* **Information provided**
++++++++++++++++++++

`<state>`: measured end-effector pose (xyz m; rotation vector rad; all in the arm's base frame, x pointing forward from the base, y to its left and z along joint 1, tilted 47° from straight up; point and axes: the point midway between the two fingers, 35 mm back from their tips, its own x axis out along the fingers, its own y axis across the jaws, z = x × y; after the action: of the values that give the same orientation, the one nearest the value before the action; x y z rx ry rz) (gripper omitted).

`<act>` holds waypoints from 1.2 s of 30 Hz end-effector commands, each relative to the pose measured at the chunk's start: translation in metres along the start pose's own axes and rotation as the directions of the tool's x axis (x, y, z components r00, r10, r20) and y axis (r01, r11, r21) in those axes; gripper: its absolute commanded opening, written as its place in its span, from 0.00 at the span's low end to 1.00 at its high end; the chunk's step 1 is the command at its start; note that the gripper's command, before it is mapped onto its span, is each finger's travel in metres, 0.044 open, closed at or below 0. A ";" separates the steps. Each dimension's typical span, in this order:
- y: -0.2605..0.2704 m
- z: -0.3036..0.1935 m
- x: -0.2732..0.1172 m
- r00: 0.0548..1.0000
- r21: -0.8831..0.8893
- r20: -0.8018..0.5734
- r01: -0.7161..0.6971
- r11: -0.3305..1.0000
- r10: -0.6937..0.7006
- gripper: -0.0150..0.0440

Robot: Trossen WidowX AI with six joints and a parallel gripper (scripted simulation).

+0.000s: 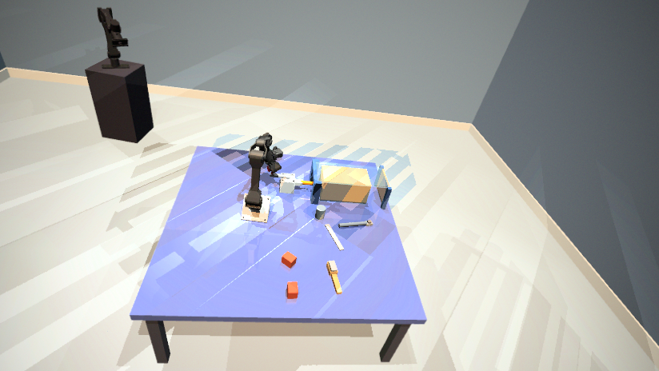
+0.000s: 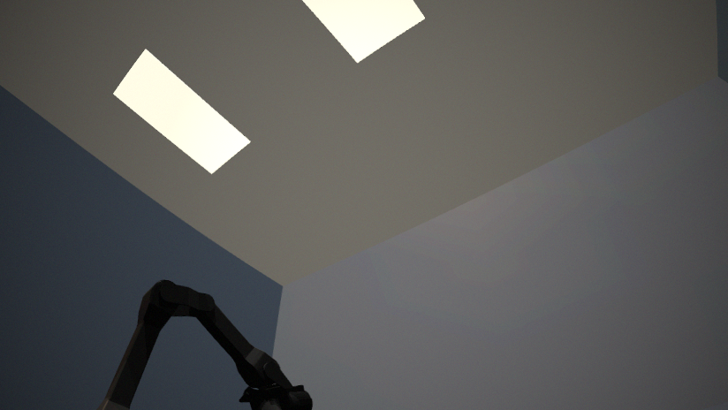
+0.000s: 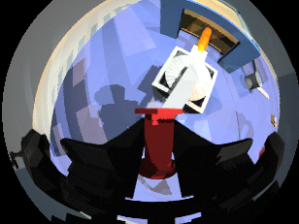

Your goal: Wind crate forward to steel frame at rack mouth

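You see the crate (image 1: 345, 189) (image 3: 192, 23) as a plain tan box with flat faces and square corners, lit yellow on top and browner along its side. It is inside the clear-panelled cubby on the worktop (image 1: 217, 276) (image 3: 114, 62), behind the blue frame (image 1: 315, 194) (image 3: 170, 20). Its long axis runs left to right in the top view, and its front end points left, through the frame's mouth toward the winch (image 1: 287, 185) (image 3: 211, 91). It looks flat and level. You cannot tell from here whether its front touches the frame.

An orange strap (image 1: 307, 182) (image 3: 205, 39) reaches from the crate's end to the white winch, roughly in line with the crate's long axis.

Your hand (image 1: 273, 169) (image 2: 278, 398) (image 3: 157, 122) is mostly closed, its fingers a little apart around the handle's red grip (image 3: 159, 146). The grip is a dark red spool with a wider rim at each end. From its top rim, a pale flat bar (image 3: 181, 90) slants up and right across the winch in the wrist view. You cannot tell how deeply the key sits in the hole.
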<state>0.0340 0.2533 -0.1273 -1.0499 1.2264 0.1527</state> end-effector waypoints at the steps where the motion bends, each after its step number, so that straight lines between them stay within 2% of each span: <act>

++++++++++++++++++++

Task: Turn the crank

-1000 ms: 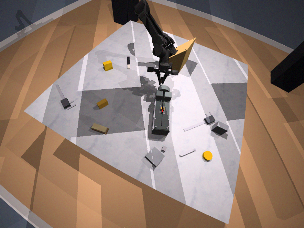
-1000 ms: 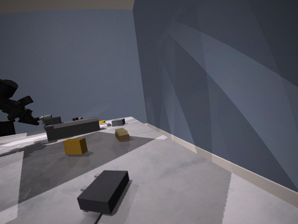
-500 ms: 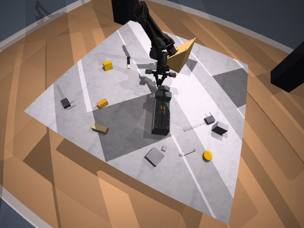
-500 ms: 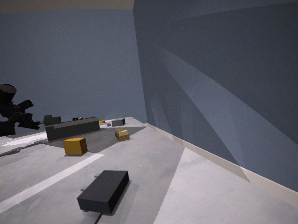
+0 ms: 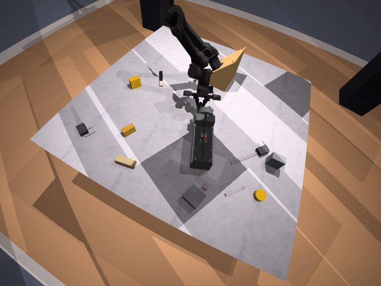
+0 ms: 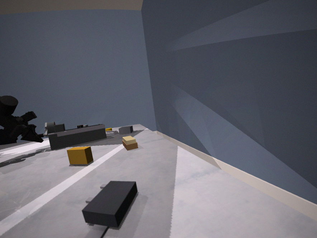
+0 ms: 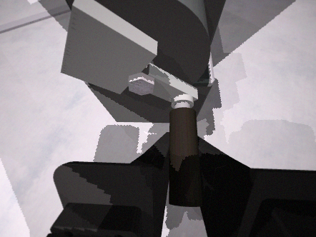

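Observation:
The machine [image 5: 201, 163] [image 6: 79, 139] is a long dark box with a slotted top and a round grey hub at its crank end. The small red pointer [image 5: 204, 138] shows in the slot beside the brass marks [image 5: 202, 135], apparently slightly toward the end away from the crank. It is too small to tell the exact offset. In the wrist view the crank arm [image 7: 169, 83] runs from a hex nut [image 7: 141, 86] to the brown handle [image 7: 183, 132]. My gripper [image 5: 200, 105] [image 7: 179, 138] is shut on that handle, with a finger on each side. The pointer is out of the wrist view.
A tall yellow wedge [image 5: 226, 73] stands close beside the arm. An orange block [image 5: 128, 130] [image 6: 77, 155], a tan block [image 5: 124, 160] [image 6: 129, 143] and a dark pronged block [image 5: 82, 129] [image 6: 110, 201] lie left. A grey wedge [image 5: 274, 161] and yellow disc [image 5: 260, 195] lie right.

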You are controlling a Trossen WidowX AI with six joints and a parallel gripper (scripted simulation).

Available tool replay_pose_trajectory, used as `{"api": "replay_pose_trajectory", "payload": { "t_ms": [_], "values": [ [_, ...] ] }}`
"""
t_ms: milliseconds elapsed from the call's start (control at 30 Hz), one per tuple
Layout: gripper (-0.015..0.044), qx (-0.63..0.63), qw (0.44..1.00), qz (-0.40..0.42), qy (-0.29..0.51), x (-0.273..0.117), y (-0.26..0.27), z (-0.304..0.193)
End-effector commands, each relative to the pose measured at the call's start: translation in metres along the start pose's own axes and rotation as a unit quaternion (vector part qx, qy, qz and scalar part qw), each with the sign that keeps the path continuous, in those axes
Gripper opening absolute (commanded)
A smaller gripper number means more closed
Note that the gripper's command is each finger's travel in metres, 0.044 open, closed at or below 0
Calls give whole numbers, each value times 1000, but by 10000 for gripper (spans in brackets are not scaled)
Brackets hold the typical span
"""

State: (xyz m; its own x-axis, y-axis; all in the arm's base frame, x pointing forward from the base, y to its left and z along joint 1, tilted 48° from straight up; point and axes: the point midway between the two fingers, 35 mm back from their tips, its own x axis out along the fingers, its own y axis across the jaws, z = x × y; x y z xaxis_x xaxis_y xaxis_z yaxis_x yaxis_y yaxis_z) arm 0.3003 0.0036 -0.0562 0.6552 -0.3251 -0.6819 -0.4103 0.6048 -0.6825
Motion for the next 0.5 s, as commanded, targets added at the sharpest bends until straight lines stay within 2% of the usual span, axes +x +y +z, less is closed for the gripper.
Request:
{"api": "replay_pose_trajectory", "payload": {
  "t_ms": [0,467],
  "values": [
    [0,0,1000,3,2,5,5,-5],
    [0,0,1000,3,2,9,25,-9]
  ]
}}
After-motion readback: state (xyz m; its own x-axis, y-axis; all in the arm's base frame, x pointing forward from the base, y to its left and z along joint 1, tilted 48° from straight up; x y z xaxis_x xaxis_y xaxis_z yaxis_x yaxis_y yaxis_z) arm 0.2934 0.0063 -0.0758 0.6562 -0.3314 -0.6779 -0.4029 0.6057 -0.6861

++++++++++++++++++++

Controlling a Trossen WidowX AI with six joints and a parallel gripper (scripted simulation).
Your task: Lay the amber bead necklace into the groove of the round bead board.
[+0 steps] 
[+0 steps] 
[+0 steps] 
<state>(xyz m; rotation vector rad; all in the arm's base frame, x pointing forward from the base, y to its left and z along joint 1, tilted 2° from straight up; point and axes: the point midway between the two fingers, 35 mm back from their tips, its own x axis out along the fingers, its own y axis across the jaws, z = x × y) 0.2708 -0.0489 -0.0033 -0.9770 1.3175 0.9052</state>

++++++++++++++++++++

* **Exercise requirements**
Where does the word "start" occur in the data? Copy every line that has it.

* **Your response**
`<act>` holds waypoints from 1.2 s of 30 Hz end-effector commands, each relative to the pose measured at the chunk's start: translation in metres along the start pose's own axes and rotation as the directions of the tool's x axis (x, y, z components r00, r10, r20) and y axis (r01, r11, r21) in those axes; gripper: its absolute commanded opening, written as its place in its span, from 0.00 at the span's low end to 1.00 at its high end; the chunk's step 1 is the command at its start; note that the gripper's command, before it is mapped onto its span, is each finger's travel in metres, 0.044 open, closed at or below 0. A ";" separates the steps. Each dimension's typical span, in this order:
t_ms: milliseconds elapsed from the call's start (control at 30 Hz), one per tuple
End-effector commands, each relative to the pose measured at the call's start: translation in metres along the start pose's own axes and rotation as a unit quaternion (vector part qx, qy, qz and scalar part qw), each with the sign that keeps the path continuous, in those axes

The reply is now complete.